> _WHAT YOU SHOULD DO_: Scan the records below for the line containing "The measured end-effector" and the line containing "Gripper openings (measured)". Copy both, plus every line between, exactly.

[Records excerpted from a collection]

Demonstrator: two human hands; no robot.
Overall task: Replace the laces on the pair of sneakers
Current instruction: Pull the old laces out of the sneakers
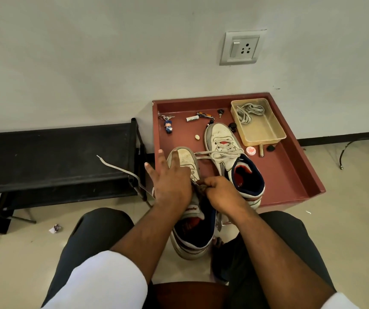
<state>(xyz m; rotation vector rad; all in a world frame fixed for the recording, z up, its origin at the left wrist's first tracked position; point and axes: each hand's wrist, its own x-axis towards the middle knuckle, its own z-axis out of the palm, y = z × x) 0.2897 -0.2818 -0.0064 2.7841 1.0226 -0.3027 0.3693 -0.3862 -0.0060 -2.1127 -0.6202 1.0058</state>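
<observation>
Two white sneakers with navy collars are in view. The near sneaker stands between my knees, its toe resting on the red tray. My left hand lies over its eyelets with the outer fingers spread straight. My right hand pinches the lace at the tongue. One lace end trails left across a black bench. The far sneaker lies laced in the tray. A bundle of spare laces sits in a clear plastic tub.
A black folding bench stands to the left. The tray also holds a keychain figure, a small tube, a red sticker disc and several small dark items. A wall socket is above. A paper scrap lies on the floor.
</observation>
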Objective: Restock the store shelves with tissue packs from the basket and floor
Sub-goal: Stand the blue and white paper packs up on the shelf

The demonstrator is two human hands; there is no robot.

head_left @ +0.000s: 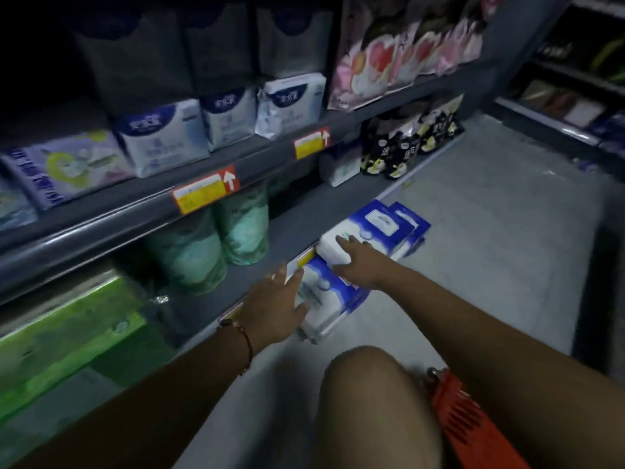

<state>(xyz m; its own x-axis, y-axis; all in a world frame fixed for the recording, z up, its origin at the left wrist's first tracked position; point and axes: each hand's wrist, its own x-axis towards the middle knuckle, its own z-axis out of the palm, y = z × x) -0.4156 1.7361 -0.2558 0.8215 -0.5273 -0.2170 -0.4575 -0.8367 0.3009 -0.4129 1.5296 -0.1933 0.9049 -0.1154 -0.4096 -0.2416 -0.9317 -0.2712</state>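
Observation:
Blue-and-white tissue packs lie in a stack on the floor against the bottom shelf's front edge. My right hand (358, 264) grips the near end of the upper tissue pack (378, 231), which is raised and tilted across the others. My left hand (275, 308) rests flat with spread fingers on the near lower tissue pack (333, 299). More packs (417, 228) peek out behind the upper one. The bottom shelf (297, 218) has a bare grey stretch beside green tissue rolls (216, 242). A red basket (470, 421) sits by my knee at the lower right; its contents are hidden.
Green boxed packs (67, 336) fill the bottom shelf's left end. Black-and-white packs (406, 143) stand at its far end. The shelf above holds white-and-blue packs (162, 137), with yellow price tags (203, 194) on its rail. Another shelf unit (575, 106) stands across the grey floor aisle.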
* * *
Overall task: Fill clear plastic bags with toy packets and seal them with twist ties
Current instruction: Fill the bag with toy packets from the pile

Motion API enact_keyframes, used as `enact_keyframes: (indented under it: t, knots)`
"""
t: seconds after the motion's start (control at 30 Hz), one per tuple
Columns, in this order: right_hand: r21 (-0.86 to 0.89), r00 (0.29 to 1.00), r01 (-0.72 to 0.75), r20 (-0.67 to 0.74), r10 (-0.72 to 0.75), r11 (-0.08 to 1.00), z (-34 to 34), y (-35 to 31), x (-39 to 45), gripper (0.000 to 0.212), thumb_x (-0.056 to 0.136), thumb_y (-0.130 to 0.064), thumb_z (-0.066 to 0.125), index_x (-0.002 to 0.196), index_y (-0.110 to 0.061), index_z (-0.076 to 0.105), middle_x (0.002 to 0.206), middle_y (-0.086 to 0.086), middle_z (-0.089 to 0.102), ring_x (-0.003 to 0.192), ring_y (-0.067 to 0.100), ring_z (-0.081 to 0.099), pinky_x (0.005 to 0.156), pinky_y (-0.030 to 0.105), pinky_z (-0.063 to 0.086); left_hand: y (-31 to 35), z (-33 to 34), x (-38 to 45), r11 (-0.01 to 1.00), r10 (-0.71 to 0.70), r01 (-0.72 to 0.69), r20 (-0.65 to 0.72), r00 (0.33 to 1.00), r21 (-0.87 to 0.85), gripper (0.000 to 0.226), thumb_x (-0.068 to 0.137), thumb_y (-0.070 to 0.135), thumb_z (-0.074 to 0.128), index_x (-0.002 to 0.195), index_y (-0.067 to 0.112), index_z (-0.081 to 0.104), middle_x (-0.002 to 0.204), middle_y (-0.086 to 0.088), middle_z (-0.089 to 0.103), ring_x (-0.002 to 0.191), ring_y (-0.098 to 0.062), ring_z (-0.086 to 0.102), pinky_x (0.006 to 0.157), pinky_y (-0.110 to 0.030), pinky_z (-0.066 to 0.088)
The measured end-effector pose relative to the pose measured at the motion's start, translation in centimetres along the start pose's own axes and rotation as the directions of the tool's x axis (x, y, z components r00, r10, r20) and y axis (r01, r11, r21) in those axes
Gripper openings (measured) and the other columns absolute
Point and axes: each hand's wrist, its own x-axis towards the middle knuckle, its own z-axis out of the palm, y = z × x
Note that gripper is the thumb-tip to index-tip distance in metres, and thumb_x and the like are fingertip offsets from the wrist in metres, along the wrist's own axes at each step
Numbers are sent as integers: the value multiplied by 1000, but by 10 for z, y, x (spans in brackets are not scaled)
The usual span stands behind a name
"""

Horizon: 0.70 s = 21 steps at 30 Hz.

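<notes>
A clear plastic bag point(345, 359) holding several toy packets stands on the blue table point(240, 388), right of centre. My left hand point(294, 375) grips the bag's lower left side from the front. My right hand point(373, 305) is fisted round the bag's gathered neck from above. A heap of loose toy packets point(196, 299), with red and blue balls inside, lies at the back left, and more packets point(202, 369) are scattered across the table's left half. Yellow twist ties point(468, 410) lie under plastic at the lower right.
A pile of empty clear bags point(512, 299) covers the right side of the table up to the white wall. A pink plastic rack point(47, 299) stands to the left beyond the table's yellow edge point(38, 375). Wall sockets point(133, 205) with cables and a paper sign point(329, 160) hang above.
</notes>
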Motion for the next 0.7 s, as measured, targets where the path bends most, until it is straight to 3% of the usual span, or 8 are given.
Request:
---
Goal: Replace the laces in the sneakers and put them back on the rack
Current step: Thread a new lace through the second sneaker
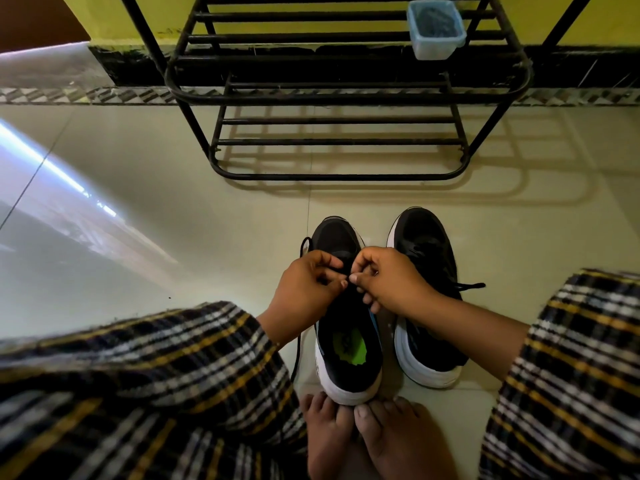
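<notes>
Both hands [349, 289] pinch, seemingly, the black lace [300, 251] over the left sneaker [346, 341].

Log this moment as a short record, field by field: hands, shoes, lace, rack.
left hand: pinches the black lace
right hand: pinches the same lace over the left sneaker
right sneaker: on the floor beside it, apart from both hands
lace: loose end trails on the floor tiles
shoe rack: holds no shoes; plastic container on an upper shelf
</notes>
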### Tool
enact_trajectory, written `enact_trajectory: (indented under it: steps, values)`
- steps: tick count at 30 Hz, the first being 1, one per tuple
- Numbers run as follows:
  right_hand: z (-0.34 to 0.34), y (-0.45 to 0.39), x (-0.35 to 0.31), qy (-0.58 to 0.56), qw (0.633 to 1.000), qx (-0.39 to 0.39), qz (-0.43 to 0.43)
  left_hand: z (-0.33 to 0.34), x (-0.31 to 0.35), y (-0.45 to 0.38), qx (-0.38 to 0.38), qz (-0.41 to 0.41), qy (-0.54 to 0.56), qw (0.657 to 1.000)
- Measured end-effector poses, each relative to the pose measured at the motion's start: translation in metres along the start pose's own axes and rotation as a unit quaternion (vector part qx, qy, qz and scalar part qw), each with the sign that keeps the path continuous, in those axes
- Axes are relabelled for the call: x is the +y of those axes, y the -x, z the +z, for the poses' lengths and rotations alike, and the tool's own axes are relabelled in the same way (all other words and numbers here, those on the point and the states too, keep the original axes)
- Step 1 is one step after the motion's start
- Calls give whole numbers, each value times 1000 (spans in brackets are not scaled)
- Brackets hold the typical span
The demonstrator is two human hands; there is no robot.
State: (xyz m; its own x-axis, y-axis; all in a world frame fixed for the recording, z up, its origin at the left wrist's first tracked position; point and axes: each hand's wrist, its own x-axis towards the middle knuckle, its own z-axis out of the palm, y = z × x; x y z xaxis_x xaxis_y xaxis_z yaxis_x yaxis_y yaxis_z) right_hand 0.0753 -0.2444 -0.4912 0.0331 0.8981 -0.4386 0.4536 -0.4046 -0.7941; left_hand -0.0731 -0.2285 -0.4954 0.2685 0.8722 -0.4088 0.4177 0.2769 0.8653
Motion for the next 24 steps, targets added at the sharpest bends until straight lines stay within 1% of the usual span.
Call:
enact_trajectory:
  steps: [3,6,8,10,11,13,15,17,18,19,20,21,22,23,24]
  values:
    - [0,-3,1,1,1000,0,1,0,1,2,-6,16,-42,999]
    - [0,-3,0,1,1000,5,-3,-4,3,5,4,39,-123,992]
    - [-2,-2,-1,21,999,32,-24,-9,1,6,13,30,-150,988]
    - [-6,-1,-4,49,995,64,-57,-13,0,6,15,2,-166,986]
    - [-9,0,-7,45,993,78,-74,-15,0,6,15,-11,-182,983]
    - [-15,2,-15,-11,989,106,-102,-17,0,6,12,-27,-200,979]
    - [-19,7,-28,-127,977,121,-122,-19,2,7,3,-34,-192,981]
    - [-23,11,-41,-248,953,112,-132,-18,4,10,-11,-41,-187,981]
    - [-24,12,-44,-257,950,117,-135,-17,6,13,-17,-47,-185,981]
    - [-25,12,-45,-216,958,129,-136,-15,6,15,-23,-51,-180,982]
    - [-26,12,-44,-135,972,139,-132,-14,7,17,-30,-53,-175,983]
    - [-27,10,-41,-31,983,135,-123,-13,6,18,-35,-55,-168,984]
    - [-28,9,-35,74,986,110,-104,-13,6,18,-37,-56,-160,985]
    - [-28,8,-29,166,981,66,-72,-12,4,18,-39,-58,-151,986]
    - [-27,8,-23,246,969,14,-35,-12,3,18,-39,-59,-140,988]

> _EXERCISE SOLUTION_:
The measured end-effector pose relative to the pose measured at the motion's start, translation in centimetres along the start pose's own axes and rotation as the directions of the tool's x axis (x, y, z components r00, r10, r20) and y axis (r01, r11, r21) in those axes
Gripper openings (measured) and the other columns absolute

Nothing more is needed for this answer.